Who Really Owns That Winery?

  • DEBRA MCCLINTON FOR TIME

    ASSEMBLY VINES: Wine bottles whisk around a conveyer belt at the Mission Bell winery in Madera, CA. The winery can produce more than 100,000 cases per day

    Jon Moramarco has wine in his blood. His ancestors made wine for eight generations in southern Italy, and after his grandfather Giuseppe emigrated to the U.S., he bought a winery in Los Angeles from the Jesuits during Prohibition. Jon's father was an expert in vine management — the pruning, spacing, grape thinning and irrigating that influence the quality of the grapes and the taste of the wine. As a young boy, Jon cleared weeds between the vines. He later went to work at the Callaway winery as a "cellar rat," cleaning tanks, moving barrels, stacking bottles and sometimes working 19-hr. days during the busy crush season. "By high school," he recalls, "I swore I was going to get out of the wine business."

    But he still had the stuff in his veins. After earning a degree at the world-famous school of viticulture at the University of California at Davis, and after spending 20 years learning every aspect of the industry, Moramarco, 45, is president and ceo of Canandaigua Wine. With sales of $863 million for its most recent fiscal year, Canandaigua is the second biggest wine company in the world, after E.&J.; Gallo Winery, with a reported $1.4 billion in annual sales. But Canandaigua (named after the town in upstate New York where the company was founded in 1945), a unit of publicly traded Constellation Brands, is expanding more aggressively than its competitors, with profits increasing 134% from 1999 to 2001. Many of his peers consider Moramarco the savviest operator in a tradition-bound industry that is rapidly consolidating under the pressure of changing tastes and global competition. "Moramarco is one of the brightest guys in the industry. He is one of the real movers," says John Gillespie, president of the Wine Market Council, a promotional body for the industry.

    Moramarco works long hours directing a company that sold 45 million cases of wine last year. But as the wine industry has become more corporate--60% of U.S. wine is produced by the top five companies — he no longer has much time to stroll through vineyards or sample vintages from the cellar.

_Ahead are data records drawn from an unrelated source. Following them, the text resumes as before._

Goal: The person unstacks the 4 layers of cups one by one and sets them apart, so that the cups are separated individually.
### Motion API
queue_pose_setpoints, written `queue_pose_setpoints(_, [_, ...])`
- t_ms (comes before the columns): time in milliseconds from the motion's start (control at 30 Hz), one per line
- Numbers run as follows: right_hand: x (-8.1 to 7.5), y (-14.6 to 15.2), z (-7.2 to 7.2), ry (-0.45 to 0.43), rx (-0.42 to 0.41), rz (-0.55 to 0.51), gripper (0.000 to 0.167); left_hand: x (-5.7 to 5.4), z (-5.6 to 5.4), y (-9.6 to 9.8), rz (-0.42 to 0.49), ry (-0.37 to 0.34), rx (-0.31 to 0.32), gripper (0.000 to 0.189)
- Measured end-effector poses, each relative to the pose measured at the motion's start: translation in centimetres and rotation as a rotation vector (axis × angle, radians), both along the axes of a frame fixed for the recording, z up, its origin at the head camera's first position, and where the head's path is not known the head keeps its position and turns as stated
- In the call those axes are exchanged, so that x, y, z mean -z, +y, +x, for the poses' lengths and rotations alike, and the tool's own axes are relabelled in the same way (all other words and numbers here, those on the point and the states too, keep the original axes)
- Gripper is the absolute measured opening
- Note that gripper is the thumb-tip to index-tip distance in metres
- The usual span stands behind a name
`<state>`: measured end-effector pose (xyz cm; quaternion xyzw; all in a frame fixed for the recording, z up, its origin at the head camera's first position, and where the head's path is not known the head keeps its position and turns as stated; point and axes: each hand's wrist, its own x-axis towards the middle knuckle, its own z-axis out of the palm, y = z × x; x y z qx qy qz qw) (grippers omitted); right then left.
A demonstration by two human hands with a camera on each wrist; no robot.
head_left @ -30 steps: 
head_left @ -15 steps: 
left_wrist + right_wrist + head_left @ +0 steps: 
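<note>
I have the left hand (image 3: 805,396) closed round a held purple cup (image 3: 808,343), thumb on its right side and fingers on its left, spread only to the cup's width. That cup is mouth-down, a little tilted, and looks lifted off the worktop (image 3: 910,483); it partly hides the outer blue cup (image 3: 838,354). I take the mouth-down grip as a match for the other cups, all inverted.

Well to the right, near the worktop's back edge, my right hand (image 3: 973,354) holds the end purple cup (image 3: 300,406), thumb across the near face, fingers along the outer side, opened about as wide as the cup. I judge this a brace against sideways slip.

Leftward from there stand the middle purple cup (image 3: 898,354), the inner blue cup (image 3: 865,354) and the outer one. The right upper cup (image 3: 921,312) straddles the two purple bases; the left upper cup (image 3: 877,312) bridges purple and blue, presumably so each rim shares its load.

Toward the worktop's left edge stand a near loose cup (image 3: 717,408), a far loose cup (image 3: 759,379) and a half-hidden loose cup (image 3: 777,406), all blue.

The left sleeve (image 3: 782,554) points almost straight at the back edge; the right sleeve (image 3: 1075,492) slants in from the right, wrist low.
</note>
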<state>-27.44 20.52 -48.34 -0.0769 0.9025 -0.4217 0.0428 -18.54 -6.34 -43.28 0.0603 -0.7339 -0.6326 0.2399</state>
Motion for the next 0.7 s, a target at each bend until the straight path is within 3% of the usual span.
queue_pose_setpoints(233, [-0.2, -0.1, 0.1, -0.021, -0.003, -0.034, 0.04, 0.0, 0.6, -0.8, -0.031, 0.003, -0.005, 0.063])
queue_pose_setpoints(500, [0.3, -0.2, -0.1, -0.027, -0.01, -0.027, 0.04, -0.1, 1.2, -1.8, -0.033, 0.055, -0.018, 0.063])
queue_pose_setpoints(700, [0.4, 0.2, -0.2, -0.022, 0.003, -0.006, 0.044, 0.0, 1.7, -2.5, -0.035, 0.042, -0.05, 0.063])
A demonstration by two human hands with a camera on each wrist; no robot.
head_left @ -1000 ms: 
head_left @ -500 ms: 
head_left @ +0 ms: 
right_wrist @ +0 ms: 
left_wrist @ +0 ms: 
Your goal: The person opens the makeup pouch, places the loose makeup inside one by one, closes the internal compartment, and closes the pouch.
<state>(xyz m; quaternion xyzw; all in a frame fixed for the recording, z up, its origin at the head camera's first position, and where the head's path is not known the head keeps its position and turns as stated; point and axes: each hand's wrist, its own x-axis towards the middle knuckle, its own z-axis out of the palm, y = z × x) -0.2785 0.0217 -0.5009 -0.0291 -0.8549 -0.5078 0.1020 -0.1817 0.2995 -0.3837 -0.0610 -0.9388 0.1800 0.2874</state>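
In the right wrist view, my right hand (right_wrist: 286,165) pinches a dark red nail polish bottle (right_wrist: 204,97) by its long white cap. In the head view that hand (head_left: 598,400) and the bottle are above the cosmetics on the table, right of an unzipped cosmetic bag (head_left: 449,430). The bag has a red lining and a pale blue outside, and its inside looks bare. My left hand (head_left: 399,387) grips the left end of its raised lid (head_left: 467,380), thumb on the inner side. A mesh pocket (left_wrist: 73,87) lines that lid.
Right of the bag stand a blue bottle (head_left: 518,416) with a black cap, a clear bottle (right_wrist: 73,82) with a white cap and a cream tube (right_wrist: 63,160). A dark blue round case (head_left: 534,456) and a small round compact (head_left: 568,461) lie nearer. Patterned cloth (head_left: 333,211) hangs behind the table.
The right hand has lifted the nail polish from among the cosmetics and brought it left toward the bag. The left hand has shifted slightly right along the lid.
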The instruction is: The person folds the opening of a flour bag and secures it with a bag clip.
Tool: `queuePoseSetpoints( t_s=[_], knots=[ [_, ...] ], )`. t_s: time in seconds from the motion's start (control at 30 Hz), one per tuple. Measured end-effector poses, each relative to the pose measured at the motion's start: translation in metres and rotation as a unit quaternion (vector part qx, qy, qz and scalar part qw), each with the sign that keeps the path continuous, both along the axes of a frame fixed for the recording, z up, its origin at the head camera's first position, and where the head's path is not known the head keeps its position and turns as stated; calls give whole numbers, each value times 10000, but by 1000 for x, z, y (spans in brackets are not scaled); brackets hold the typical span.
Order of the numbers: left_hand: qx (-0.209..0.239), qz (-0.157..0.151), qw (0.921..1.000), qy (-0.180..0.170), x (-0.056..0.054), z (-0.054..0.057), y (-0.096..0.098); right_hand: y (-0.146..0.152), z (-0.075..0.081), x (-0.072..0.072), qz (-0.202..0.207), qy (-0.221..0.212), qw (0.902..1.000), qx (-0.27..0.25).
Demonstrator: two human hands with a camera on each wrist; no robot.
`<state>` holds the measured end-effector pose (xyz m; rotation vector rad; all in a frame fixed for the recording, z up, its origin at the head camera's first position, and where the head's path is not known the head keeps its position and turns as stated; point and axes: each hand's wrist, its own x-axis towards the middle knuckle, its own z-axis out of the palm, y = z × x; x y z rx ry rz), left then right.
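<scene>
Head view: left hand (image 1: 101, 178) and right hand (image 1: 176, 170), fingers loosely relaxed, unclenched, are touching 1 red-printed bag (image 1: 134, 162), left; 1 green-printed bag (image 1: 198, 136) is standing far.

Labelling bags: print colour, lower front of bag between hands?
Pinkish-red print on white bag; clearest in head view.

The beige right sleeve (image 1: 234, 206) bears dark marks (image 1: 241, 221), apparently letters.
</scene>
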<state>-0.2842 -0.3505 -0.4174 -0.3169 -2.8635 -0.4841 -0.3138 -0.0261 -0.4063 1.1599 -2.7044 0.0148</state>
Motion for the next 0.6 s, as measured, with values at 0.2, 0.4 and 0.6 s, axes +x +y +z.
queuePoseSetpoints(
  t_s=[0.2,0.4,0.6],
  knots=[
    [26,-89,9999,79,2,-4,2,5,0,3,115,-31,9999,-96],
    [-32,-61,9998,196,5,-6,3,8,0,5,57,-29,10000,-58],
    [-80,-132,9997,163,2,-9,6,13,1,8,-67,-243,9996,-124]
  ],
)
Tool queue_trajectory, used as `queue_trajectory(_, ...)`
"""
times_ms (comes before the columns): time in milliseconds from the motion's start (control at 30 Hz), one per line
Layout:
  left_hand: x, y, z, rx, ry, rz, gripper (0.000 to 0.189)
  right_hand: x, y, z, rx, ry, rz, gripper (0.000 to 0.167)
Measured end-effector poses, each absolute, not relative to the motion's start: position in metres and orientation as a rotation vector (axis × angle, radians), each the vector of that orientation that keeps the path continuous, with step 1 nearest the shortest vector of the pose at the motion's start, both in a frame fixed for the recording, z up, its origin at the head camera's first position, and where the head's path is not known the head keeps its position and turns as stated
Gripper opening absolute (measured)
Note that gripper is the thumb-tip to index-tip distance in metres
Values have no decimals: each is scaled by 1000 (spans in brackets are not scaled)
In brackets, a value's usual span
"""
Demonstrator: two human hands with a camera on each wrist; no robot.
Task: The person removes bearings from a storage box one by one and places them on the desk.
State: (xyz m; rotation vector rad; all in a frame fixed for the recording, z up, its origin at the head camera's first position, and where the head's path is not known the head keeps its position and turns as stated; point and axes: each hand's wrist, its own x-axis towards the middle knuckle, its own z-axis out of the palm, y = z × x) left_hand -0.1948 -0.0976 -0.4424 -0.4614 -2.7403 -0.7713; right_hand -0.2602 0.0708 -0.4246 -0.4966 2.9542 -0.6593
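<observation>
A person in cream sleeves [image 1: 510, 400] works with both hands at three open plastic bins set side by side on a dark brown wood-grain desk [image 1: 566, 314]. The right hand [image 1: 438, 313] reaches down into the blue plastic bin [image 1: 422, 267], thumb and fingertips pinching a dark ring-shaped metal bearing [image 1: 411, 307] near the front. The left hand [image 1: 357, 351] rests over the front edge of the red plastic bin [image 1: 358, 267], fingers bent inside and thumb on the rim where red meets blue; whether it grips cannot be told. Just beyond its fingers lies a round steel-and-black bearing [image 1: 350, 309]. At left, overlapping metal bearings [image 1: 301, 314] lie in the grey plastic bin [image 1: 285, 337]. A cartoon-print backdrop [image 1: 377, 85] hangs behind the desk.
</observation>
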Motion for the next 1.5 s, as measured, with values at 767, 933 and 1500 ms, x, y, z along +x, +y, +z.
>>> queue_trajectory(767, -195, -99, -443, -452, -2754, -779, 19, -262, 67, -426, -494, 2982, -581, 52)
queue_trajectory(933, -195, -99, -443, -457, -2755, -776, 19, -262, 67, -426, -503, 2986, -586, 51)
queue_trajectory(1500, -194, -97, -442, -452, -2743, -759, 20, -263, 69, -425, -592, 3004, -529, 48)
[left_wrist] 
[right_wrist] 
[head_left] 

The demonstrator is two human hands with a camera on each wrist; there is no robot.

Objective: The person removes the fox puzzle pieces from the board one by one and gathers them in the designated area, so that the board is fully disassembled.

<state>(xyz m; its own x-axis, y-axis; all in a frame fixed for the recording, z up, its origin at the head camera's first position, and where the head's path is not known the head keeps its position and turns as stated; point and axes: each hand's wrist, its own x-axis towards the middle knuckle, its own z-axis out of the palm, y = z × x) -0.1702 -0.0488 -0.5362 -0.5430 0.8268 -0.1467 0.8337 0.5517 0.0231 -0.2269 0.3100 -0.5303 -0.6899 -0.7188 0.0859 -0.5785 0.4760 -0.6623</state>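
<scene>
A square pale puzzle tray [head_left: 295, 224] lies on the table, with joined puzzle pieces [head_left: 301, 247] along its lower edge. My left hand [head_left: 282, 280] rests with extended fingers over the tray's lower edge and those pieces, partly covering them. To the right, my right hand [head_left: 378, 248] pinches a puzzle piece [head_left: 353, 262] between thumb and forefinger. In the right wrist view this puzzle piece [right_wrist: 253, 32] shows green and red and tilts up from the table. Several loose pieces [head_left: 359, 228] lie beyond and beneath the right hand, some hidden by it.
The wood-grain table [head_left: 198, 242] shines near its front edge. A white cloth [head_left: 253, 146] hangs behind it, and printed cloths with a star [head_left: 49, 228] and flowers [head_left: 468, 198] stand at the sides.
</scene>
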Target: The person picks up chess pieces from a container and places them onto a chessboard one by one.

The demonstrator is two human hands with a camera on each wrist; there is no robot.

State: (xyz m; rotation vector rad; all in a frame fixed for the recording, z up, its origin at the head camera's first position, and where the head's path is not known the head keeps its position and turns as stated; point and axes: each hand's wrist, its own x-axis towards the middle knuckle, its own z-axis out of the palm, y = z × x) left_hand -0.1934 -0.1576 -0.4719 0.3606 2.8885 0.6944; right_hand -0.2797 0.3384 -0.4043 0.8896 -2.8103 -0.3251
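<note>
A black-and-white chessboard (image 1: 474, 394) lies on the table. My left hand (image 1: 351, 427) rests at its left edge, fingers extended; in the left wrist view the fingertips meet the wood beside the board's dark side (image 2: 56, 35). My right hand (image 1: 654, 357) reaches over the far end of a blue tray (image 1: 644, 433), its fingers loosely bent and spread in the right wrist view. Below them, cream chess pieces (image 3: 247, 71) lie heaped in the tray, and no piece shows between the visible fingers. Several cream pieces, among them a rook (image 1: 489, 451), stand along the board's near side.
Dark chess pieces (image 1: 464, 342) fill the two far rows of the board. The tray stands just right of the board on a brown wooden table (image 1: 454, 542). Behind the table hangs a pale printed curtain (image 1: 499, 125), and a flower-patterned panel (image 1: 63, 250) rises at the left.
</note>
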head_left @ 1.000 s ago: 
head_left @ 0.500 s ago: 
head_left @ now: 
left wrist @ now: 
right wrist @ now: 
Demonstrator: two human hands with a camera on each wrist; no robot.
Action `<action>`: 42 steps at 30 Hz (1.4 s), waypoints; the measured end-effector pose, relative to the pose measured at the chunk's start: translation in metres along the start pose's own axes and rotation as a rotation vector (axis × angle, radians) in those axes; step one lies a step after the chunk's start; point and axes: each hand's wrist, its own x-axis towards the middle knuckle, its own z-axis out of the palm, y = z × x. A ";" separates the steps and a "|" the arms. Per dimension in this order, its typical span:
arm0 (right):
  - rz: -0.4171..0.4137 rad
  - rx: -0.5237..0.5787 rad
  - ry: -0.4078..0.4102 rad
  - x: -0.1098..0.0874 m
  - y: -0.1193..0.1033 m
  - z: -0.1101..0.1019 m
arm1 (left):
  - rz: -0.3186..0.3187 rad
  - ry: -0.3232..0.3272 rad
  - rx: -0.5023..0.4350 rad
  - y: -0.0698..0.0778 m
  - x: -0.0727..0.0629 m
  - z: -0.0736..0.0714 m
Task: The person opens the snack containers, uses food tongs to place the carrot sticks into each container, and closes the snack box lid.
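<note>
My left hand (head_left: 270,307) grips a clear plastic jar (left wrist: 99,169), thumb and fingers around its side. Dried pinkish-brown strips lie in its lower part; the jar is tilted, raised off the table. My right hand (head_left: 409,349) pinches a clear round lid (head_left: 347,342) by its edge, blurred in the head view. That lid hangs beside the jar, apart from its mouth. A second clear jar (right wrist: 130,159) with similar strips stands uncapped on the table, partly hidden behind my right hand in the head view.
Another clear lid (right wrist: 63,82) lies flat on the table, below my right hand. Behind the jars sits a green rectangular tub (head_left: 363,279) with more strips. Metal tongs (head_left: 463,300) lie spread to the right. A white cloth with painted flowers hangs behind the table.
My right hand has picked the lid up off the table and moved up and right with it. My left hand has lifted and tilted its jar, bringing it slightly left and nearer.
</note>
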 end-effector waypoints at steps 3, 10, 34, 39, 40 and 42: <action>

    On a recent Sunday morning he paused briefly in the Red Carpet Lounge at San Francisco International Airport before hopping a plane for Chicago and the first in a week of meetings that would also take him to Bentonville, Ark. (home of Wal-Mart, a big customer), and Rochester, N.Y. (headquarters of Constellation). Moramarco lives in a spacious house in the sere hills above Santa Rosa, north of San Francisco. But he spends three weeks out of four on the road. Moramarco is always in a hurry: to catch planes, hit delivery schedules, grow the business. "The goal is to double the size of the company by revenue every five years," he says, his eyes flashing to check the time.

    Times are tough for most in the wine industry today — which creates opportunities for Moramarco and other executives of big wine companies. As vineyards expand in the U.S. and around the world, there is an oversupply of grapes, which depresses prices for growers but offers a boon to companies like Canandaigua, which buys 99% of its grapes. There is a declining number of wine drinkers, as young adults are attracted to heavily advertised beer and malt beverages. And there is strong competition, with winemakers in Europe, Australia, New Zealand and Latin America benefiting from favorable exchange rates to grab more than 20% of the U.S. market.

    The mass-market jug wines with screw caps that have been Canandaigua's largest source of revenue are losing customers to pricier wines in smaller bottles with corks. So how has Moramarco managed to increase Canandaigua's profits to $110 million in 2001 from $47 million when he took over the company three years ago? He has pursued a dual strategy of acquiring other wineries at bargain prices while shifting toward more-expensive wines with higher profit margins. Understand that when Moramarco talks about moving upmarket, he doesn't mean to Opus One at $150 a bottle. He can make lots of money just by shifting more of his production — and more of his customers — from 1.5-L jugs of generic red that sell for $5 retail to smaller bottles of $7 Merlot.

    Around the world and especially in the U.S., companies with cash are snapping up wineries that are struggling, and everyone is trying to improve quality so that the wines can command higher prices. For the consumer, this is good news: new winemaking technology, new foreign producers and intense competition are resulting in higher-quality bottles at all price levels.

    "The excess in grapes will accelerate consolidation — some players will run out of cash," says Moramarco, who when he sees a bargain will buy down-market as well as up. He paid Sebastiani Vineyards $295 million last year for Turner Road Vintners (whose Talus Merlot sells for $7 a bottle at retail) and half a dozen mass-market brands, boosting capacity at the less expensive end of his business. To add more upmarket brands to the portfolio, he paid Corus Brands $52 million in March 2001 for several wineries and labels, including Columbia Winery's Syrah, which retails at $18.